About Data workflows

Data workflows is a managed orchestration service within Cognite Data Fusion (CDF) that coordinates the execution of interdependent processes and tasks and integrates with CDF Transformations, Cognite Functions, API requests, and simulations.

This service includes built-in retry logic, error handling, and failure recovery, and lets you track execution history, monitor task status, and debug failures. Data workflows can be triggered on schedules or on data changes. These are the core concepts of data workflows:

Flowchart for data workflow

Workflows are collections of workflow versions, each tied to a workflow definition and the workflow version executions. An external ID uniquely identifies a workflow.

Workflow versions are used for systematic handling of changes and iterations. A version is tied to a workflow definition and the executions of the workflow versions. Updates to the workflow definition don't automatically require a version change. This means you can decide how to handle versioning and updates.

Workflow definitions contain the details about the tasks to be run and their interdependencies. The definition outlines the structural layout and progression of the workflow, determining the sequence of tasks to be executed, and serves as a blueprint for the execution process.

Tasks are fundamental units of work within a workflow. Tasks trigger the execution of a process, like running transformations or simulations, calling functions, making API requests, or orchestrating other tasks.

Workflow executions document the history of runs for a workflow version. Whenever the run endpoint is called, a workflow definition is executed.
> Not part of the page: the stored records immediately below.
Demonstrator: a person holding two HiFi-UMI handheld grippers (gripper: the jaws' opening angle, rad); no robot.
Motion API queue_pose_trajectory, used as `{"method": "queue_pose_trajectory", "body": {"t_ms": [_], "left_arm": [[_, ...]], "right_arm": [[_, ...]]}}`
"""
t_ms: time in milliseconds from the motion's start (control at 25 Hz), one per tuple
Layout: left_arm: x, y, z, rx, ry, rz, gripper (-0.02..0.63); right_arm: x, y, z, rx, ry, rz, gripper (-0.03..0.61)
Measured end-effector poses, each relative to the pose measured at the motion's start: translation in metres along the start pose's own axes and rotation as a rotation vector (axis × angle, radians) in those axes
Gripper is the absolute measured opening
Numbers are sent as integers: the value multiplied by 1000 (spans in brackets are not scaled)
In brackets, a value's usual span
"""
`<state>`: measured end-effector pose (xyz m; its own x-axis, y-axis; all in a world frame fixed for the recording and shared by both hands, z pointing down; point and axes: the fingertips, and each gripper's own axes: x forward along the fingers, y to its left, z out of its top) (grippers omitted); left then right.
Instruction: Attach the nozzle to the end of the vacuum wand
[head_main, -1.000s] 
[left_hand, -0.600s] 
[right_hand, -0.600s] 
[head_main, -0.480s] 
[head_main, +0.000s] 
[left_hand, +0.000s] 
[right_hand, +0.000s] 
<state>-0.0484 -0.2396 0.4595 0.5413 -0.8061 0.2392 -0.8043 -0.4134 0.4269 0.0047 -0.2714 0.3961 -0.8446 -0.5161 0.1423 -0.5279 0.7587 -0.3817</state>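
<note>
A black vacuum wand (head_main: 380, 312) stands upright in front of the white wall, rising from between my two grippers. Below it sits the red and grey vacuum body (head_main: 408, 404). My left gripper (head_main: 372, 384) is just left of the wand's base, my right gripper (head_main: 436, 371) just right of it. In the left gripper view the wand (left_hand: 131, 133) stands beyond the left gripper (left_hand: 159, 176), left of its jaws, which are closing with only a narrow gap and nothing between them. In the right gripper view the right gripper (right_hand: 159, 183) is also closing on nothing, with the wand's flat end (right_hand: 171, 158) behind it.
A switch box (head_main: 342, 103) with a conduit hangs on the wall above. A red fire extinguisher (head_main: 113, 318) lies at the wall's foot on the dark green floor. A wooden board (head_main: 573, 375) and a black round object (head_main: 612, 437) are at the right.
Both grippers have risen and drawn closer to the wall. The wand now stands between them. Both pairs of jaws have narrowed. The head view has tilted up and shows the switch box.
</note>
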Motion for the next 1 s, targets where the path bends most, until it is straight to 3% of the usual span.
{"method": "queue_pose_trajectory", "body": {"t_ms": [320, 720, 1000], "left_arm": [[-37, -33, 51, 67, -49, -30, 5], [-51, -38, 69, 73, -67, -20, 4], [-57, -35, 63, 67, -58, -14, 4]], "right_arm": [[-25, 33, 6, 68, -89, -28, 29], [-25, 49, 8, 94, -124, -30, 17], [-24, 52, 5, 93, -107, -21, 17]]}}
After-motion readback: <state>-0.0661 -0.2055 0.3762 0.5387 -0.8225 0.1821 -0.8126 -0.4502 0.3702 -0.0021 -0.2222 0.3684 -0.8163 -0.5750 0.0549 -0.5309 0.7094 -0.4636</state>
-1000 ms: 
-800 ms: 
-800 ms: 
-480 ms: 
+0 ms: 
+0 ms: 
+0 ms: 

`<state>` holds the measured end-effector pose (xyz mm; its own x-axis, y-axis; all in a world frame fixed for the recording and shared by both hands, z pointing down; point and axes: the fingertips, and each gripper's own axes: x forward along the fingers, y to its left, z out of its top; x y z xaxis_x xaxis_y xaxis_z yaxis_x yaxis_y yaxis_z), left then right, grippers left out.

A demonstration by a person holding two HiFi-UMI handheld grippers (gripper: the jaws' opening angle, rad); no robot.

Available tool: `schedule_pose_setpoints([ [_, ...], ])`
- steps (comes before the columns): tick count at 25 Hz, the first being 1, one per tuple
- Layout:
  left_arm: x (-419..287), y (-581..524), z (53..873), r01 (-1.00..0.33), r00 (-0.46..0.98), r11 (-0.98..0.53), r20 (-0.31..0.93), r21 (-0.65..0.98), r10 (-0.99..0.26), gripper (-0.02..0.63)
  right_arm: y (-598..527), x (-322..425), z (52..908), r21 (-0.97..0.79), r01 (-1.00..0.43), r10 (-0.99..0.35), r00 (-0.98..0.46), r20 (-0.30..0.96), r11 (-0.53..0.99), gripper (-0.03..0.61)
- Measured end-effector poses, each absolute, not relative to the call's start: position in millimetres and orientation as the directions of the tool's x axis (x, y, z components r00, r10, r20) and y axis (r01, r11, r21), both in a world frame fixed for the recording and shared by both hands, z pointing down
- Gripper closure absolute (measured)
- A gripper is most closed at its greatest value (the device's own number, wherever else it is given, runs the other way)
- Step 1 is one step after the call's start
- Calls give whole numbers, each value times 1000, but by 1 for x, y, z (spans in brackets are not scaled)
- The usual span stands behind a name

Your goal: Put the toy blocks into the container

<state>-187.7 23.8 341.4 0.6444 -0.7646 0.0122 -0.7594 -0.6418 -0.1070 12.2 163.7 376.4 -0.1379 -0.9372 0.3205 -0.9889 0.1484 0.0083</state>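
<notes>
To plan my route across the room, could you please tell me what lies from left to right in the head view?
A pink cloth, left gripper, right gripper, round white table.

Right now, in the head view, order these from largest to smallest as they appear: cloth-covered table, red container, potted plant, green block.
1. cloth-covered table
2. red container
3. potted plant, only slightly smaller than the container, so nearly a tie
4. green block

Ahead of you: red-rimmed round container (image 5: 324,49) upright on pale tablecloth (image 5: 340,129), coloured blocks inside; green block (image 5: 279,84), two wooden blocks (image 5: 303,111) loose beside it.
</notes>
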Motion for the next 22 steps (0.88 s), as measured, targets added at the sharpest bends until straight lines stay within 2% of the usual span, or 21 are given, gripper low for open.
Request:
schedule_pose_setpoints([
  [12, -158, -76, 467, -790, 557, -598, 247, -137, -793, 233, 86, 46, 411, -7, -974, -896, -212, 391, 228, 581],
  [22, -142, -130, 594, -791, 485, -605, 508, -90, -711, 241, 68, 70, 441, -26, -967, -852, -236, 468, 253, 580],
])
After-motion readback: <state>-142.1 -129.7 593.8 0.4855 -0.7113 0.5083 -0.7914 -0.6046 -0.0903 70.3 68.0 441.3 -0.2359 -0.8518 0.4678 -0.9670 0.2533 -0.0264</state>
A workflow execution incorporates particulars such as start time, end time, status, and relevant logs or execution details. It also contains granular task-level execution specifics. This information gives insights into individual tasks' advancement, success, or potential failure and facilitates active monitoring, debugging, and in-depth workflow performance analysis.

Triggers automate the execution of workflows based on specific conditions. Instead of manually starting workflows, triggers can run workflows on a schedule or in response to data changes.